* Prompt *
Copy each line of the data below in which the word "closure" can be found.

[[ Data extract open ]]

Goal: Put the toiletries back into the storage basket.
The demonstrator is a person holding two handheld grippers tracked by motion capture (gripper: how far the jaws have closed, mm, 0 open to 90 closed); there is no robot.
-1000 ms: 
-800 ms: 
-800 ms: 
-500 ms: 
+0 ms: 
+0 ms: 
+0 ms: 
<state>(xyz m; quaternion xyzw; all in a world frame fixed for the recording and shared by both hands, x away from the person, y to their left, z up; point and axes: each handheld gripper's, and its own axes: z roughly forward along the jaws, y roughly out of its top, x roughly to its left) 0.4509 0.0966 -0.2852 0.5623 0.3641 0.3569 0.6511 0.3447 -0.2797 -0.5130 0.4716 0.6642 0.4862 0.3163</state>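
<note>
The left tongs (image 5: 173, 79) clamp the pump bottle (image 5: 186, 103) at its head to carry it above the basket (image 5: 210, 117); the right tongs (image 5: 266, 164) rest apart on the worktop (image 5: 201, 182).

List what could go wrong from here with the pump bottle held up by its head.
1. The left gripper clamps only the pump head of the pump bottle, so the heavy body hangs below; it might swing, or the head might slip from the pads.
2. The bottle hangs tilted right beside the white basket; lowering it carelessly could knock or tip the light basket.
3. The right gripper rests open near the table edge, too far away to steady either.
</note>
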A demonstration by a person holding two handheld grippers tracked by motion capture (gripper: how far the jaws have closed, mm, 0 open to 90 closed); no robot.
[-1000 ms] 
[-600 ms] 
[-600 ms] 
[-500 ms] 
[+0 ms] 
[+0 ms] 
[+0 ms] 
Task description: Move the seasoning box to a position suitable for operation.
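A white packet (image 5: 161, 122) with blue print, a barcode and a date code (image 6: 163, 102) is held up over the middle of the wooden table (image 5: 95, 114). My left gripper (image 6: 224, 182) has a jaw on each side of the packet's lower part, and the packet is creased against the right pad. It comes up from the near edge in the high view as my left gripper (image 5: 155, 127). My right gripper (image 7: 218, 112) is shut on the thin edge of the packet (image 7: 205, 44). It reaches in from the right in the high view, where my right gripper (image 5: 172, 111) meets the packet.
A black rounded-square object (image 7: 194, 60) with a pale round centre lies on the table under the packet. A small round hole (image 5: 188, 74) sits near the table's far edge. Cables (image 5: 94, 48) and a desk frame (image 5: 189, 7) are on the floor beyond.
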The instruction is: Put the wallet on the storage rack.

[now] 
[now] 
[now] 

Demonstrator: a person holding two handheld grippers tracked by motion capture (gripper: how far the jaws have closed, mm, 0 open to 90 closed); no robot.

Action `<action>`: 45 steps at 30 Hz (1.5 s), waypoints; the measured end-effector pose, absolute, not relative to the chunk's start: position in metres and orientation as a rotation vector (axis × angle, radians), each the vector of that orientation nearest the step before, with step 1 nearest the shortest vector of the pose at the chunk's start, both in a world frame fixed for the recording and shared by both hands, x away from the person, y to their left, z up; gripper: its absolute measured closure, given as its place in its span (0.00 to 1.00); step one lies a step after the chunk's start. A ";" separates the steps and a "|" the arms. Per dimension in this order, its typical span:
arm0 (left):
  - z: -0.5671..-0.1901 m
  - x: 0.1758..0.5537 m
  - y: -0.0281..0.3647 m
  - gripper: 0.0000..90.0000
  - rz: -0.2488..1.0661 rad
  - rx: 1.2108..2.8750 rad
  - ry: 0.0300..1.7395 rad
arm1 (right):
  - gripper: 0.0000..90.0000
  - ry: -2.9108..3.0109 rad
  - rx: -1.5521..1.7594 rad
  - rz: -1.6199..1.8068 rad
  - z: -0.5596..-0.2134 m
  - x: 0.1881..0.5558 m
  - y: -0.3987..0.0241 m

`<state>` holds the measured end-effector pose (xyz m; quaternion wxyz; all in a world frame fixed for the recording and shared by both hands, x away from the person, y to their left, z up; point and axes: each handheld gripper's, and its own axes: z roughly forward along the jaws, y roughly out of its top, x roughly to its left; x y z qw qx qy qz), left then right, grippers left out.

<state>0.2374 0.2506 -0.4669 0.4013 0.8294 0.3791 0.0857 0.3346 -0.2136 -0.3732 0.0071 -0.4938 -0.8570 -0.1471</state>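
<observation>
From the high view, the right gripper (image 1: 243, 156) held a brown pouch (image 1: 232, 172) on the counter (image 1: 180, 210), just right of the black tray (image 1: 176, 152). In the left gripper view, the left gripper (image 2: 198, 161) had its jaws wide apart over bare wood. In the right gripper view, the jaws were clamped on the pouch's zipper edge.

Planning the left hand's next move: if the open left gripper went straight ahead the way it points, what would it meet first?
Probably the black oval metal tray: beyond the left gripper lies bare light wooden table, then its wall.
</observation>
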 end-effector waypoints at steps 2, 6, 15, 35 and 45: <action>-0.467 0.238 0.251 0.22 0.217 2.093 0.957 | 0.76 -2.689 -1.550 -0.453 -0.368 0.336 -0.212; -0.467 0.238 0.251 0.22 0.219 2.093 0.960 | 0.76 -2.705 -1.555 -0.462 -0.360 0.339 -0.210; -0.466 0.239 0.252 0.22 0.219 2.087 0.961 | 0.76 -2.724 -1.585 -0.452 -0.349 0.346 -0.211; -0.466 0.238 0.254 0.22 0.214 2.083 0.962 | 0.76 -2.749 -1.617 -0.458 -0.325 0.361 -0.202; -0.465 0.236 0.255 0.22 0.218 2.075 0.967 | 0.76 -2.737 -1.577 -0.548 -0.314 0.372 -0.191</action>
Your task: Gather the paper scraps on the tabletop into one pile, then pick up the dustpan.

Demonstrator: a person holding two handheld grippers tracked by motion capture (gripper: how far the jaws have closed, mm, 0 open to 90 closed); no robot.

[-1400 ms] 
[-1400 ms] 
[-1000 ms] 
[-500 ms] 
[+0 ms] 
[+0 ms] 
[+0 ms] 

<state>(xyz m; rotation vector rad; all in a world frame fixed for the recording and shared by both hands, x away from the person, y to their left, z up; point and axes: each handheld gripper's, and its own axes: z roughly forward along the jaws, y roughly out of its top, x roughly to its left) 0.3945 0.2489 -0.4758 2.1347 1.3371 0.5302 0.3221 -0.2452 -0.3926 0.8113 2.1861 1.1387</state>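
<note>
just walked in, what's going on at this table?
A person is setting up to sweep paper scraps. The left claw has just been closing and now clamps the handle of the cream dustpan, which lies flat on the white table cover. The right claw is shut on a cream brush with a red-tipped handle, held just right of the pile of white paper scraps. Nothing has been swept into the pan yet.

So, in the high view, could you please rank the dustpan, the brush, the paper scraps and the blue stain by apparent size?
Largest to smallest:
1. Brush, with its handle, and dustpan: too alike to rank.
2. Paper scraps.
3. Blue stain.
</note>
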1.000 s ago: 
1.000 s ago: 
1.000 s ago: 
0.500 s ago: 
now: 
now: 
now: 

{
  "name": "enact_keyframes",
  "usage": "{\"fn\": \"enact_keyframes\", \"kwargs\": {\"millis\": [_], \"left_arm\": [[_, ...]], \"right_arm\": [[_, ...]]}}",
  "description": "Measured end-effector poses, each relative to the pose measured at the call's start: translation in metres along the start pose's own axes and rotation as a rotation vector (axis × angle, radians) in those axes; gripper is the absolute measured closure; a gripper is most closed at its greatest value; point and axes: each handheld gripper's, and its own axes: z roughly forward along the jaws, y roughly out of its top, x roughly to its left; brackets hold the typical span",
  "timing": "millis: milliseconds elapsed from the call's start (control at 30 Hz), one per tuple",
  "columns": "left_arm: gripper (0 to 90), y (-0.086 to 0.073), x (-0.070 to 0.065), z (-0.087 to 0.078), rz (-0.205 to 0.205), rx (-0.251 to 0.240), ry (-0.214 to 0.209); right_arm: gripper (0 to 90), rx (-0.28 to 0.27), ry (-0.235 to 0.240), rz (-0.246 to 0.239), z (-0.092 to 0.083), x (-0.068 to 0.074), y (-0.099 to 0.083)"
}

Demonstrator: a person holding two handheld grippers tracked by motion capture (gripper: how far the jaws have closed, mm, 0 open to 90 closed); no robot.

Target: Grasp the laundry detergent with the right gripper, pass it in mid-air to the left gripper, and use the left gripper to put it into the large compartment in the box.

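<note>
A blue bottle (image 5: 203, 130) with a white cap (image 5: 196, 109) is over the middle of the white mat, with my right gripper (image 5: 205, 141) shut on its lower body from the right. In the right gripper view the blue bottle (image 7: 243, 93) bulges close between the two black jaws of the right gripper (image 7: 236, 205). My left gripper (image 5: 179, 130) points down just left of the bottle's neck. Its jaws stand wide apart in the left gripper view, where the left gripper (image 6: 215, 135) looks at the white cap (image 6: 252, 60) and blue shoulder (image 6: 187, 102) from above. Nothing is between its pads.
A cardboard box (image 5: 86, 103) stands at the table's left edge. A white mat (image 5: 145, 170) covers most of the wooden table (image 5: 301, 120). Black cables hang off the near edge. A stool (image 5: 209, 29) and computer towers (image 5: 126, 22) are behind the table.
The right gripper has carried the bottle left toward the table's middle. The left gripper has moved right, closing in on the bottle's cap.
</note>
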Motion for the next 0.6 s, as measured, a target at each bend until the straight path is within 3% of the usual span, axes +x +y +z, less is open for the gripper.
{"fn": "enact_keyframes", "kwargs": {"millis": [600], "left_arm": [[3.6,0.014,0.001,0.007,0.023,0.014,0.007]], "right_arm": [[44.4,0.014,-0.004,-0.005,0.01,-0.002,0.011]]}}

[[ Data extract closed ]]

* Your solution *
Action `<action>`: 45 steps at 30 Hz (1.5 s), waypoints; the measured end-effector pose, absolute, not relative to the chunk's start: position in metres and orientation as a rotation vector (axis × angle, radians), each the vector of that orientation nearest the step before, with step 1 nearest the shortest vector of the pose at the chunk's start, both in a world frame fixed for the recording and shared by both hands, x away from the person, y to their left, z up; gripper: its absolute measured closure, given as its place in its span (0.00 to 1.00); step one lies a step after the chunk's start. A ";" separates the steps and a "|" the arms. Per dimension in this order, its typical span:
  "description": "Measured end-effector poses, each relative to the pose measured at the call's start: translation in metres along the start pose's own axes and rotation as a rotation vector (axis × angle, radians) in those axes; gripper is the absolute measured closure; a gripper is most closed at its greatest value; point and axes: each handheld gripper's, and its own axes: z roughly forward along the jaws, y roughly out of its top, x roughly to its left; brackets hold the typical span",

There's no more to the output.